Will there be an option for clients of the SCS to fast-track to detox/treatment?
What other services will be provided on site (housing, peer support, HIV testing, etc)?
Are addictions counselors available at all times?
Will there be FNMI programming available at the facility?
Policing A representative from the Lethbridge Police Service was present at the Physical Space and Regulations station and was able to address any questions regarding policing, drug dealing, and general legality concerns regarding SCS. Police spoke strongly in support of these services and outlined the role that they foresee playing in the successful operations of SCS in Lethbridge.
What are the possession limits (for each type of drug) in the Supervised Consumption facility?
How will you prevent/manage drug dealing?
How will police deal with users on the way to/from the facility?
What strategies do you have planned for dealing with drug dealers?

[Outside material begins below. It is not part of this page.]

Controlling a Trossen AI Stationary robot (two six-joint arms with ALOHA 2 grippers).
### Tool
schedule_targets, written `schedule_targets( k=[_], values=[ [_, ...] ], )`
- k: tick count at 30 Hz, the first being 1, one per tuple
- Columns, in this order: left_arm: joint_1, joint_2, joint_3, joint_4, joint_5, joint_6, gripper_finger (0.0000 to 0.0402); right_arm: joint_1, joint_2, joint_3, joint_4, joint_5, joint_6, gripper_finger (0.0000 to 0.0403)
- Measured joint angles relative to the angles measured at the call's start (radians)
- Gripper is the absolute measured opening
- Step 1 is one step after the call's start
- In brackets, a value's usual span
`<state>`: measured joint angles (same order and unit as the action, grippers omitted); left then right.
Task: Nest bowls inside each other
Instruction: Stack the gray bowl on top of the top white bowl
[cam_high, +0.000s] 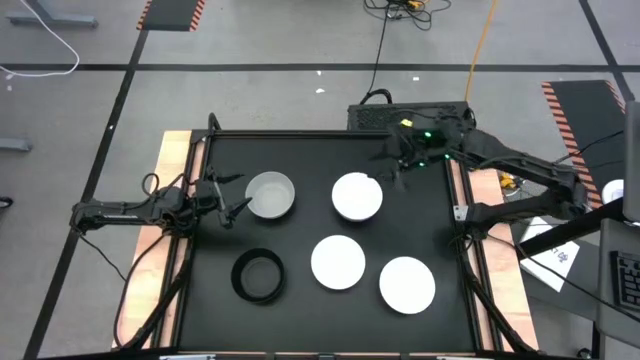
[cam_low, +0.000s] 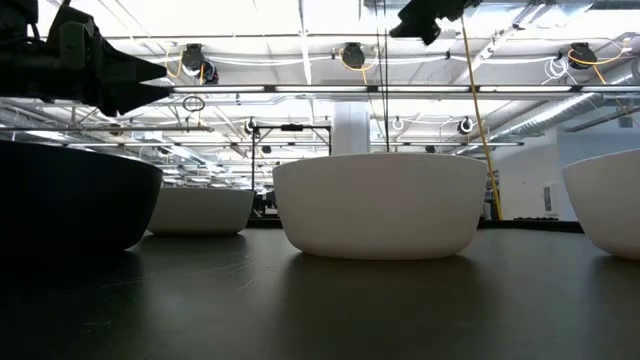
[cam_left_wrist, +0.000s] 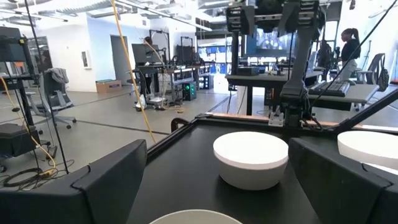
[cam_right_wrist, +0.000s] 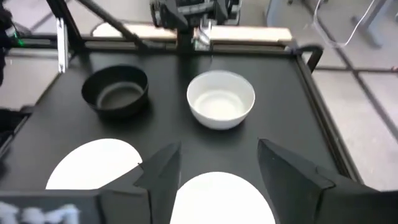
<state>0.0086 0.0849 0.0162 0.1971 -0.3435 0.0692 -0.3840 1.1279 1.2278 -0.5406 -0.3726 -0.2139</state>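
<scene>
Five bowls stand on their bases on the black table. A pale bowl (cam_high: 270, 195) stands left of middle, with a white bowl (cam_high: 357, 196) to its right. Two more white bowls (cam_high: 338, 262) (cam_high: 407, 284) stand nearer, and a black bowl (cam_high: 258, 275) is near left. A sixth bowl does not show apart. My left gripper (cam_high: 238, 193) is open and level, just left of the pale bowl, whose rim (cam_left_wrist: 196, 216) shows between its fingers. My right gripper (cam_high: 385, 172) is open and hangs above the far edge of the right white bowl (cam_right_wrist: 221, 199).
The table has a raised rim (cam_high: 330, 133) with wooden strips along both sides. A dark box with cables (cam_high: 405, 115) sits past the far edge. Bare table lies along the far strip and the near left corner. People stand at desks in the room beyond.
</scene>
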Motion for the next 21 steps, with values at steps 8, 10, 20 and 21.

Questions regarding Environment Management were answered at the Physical Space and Regulations station. A recurring concern arose regarding the levels of drug use debris that residents and business owners are finding within the community, as well as with increased levels of public drug use that have been observed. These concerns were addressed in accordance with ARCHES’ Environment Management and Good Neighbour Strategy, (see Facility Operations and Environment Management).
How will you prevent loitering around the building?
Will community partners and volunteers assist ARCHES with drug use debris pickup?
How do you plan to respond to people who are supportive of the service, but are experiencing NIMBY (not-in-my-backyard)?
Responses to attendee questions were provided by whichever Coalition member was most well-informed on the subject matter. Many of the attendees were representing community service agencies, or people who had knowledge in the field and/or a pre-existing relationship with ARCHES. As such, the vast majority of attendees were supportive of supervised consumption services. Of those who had initially expressed opposition, many reported that they were leaving the sessions feeling more informed and open to the concept of supervised consumption services.